Optimizing a power display with Claude Code

David G. Andersen October 13, 2025

I decided to take a more serious stab at using AI code gen for the last few months to understand it better. The experience has been net positive, though mixed, and yesterday's experience optimizing my (internal, personal-use) solar power display was a pretty good example.

The system

I wanted to play with solar, but can't put it on my 100 year old slate roof. So I DIY'd a teensy garden-top solar panel setup that feeds an EcoFlow power station. The one I started with had no way to get power data out, so I decided it would be a fun project to build a power monitor for it and log data myself, using a little raspberry pi pico.

photograph of some solar panels on an enclosed urban garden

The pico calculates the solar power entering the system and logs it every few seconds to a small VM on my home server. The VM logs that data to a JSON file:

{"power": 65, "time": "2025-10-13T14:48:28Z"}

Each day at 3am, a script runs that ingests that JSON file into a duckdb database. The code sits on github. That's all processed by a small rust backend to serve a JSON response to a web page to show the data in tabular form:

screenshot of the power monitor

The problem

Loading the power web page was getting really slow after building up a year or so of data. The page displays the entire daily history, but that shouldn't be so bad on a modern processor - it's only about 500 rows of data. I got a clue on Saturday when firefox yelled at me that 1Password was taking excessive time during the load of the page.

Claude to the rescue

I described the problem to Claude: "the web page takes 10 seconds to load, but the backend query only takes half a second.". Within about 15 seconds, it identified the problem: I was using table.innerHTML += ... to append rows to the table, one += per row, which forces a re-render of the entire table each time (and in my case, caused the client-side 1Password extension to run to scan for password input fields). Oops. I asked it to optimize it, and it suggested pre-creating the entire HTML content and appending it once. That basically solved the problem.

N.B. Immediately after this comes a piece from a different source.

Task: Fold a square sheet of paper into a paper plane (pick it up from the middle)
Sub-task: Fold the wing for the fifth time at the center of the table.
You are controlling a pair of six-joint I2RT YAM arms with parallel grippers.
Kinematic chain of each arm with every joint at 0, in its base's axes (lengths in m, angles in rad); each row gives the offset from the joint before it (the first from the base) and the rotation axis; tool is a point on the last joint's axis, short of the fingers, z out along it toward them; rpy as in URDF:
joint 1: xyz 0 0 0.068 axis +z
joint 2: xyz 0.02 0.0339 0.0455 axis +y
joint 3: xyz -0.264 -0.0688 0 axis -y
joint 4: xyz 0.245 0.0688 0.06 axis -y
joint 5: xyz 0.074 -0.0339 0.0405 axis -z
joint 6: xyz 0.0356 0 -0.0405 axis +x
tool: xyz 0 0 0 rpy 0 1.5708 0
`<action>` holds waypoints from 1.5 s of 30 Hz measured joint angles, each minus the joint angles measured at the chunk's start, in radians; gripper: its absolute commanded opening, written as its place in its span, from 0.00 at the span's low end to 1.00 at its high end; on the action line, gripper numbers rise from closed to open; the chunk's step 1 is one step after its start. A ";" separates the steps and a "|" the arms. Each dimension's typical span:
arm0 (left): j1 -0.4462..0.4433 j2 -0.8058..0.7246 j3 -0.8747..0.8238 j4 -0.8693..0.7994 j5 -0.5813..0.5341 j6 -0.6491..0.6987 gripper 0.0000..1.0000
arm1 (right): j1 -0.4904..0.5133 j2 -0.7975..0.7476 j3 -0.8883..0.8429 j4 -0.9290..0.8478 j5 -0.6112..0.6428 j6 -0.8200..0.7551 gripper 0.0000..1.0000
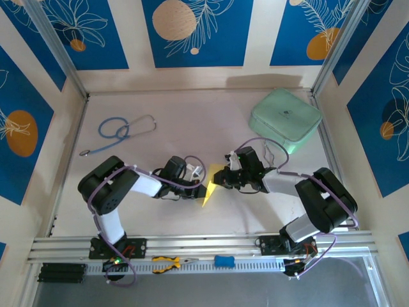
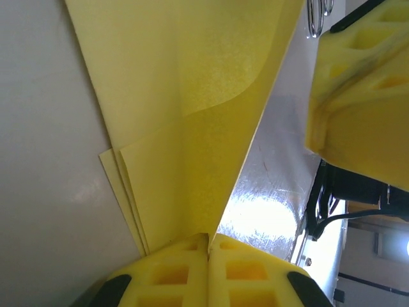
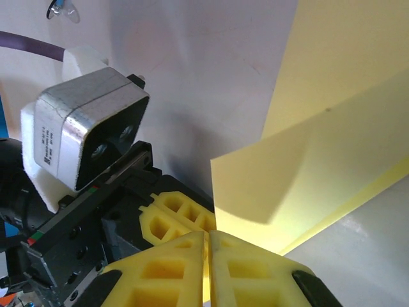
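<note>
Paper (image 1: pixel 209 185) is held mid-table between 2 arms, partly folded; left gripper (image 2: pixel 209 246) clamps its layered edge; right gripper (image 3: pixel 206 240) clamps 1 flap; dual grip likely holds layers aligned for next crease.

Blue floral wall panels (image 1: pixel 217 45) around pale tabletop (image 1: pixel 192 115); aluminium rail (image 1: pixel 204 240) at near edge.

Pale desk (image 1: pixel 192 109), walled by panels printed blue with orange and white plants. Mint-green rounded case (image 1: pixel 285 118) at the far right, tilted, close to the right frame post. Blue stethoscope (image 1: pixel 121 131) at the far left, tubing looped. On the near rail lie yellow-handled pliers (image 1: pixel 169 262), with a small blue block (image 1: pixel 223 261) to their right.
</note>
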 measured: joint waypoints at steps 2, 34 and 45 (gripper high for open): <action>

I was still curious, though, so I poked more and asked Claude what the most efficient way to append rows to an HTML table was, and it suggested a few options, the best of which was to directly create the table using DocumentFragment(s). It tells you something about my js/DOM knowledge that I had no clue about this API (I mean, it's only existed for 20 years or so, it's a baby!). I had Claude shift the code to that and apply a few other optimizations, and we were off to the races.

Full disclosure: I had ALSO vibe-coded the original version of this code some time back, and it sucked. I knew it sucked but I'd never bothered to do anything about it because it was fast enough when I wrote it. It took some time for the "accidentally n^2" problem to show up. Mea culpa.

But not for the backend

At this point, the backend was now the bottleneck, and I returned to wondering why it was taking 500ms to assemble the response. I had done all the usual things:

The slowest query was the weirdest: It simply selected the most recent power log entry. This wasn't entirely simple because it was a query across two tables, the union of the in-duckdb table and having duckdb read_json the on-disk json file containing the most recent day's worth of data. I had poked at this before and hadn't found a way to speed it up; that query was taking 200ms and EXPLAIN was showing it was doing a full table scan of the now-large duckdb database. Despite the index.

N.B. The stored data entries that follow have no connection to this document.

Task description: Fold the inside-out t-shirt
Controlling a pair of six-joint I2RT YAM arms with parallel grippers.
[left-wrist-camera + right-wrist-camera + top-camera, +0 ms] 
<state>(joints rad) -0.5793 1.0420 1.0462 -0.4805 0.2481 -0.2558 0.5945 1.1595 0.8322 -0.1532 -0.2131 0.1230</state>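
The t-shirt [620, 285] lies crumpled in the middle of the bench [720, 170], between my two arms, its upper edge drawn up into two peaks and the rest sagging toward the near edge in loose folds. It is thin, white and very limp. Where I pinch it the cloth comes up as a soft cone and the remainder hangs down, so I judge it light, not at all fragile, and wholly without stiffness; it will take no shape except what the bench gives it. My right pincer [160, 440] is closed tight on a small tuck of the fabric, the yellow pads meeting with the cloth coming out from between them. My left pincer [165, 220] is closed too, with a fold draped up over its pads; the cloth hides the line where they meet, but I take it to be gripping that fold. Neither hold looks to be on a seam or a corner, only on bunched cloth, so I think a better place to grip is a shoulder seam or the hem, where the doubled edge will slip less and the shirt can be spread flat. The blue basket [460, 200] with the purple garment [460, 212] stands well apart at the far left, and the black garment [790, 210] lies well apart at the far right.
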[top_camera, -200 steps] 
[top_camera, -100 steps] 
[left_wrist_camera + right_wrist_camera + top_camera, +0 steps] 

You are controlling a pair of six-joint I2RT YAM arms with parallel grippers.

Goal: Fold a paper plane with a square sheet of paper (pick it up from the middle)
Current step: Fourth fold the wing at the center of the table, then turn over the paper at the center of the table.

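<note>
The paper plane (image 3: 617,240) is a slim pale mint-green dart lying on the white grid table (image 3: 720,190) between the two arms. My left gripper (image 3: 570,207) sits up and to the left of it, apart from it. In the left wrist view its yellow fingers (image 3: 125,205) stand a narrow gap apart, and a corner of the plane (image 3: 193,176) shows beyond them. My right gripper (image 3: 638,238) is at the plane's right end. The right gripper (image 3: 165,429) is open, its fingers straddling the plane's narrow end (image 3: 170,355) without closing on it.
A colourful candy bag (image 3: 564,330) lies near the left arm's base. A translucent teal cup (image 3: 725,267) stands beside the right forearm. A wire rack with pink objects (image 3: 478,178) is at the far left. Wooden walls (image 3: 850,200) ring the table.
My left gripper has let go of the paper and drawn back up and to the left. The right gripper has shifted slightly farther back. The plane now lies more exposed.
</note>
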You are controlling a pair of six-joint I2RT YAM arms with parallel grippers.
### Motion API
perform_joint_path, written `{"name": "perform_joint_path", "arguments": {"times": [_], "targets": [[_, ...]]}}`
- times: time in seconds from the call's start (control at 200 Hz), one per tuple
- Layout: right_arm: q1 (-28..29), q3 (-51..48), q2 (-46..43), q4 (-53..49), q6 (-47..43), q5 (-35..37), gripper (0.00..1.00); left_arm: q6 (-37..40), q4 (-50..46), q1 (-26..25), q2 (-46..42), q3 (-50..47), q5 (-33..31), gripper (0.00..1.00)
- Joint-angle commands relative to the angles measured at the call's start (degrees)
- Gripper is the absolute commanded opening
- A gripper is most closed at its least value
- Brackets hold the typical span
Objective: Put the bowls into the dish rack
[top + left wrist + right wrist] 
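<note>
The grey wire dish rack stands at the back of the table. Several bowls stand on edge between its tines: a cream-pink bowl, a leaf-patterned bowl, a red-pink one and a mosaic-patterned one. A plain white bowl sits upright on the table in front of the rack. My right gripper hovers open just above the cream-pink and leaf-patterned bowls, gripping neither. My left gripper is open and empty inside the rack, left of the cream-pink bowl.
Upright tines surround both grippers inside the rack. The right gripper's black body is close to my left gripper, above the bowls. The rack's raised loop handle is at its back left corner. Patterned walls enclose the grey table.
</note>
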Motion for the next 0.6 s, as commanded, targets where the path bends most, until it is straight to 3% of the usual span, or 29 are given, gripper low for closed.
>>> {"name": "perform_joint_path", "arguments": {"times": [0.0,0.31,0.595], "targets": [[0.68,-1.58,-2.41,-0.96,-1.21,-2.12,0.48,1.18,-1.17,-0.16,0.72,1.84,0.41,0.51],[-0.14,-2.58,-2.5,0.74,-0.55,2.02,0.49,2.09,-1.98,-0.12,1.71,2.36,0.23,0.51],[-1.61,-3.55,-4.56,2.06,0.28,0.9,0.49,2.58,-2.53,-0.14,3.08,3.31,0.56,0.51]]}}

I asked Claude to take a stab at it, and it did an actually credible job of trying to performance debug it. Much as I had, it run an EXPLAIN on the query, and identified that the query was doing a full table scan. It also correctly identified that there was something weird going on: The times reported using the duckdb CLI and pragma profiling were much shorter than what the Rust backend was seeing.

At this point, unfortunately, Claude started to go off the rails, suggesting code modifications to try to work around it that made increasingly little sense, and I started to worry that my little junior engineer pal was going to end up doing something stupid. At this point, I killed Claude, and decided to poke at it myself.

The poking turned out to mostly be thinking, and it dawned on me that I had a versioning problem: The system install of duckdb was old and the cli binary that I would use from the shell was new. So this was almost certainly an optimization failure in old duckdb. I upgraded the system duckdb, and the total query time dropped from about 500ms to about 80ms. I could do better -- in fact, an old version of my backend code just manually grabbed the last entry from the JSON file if it existed -- but I like the simplicity of having duckdb manage everything and 80ms is fast enough for something only I use.

Conclusion

Claude is better at frontend than I am, but this isn't really a surprise: I'm pretty bad at frontend.

Claude is worse at backend than I am. But it did much better than I had expected.

But perhaps the most useful thing about using an assistant is that it got me past the "meh, I can't be bothered" stage. The annoyance with this page wasn't so large that I ever got over the activation energy to poke into it. I mostly look at the solar data in my more-recent homeassistant integration, which reduced the pain. But by throwing the problem to an assistant, it didn't feel as much like work, and as we all know, it's easier to keep going with something than to get started. Even if that ends up being the primary value of using it, it was pretty good.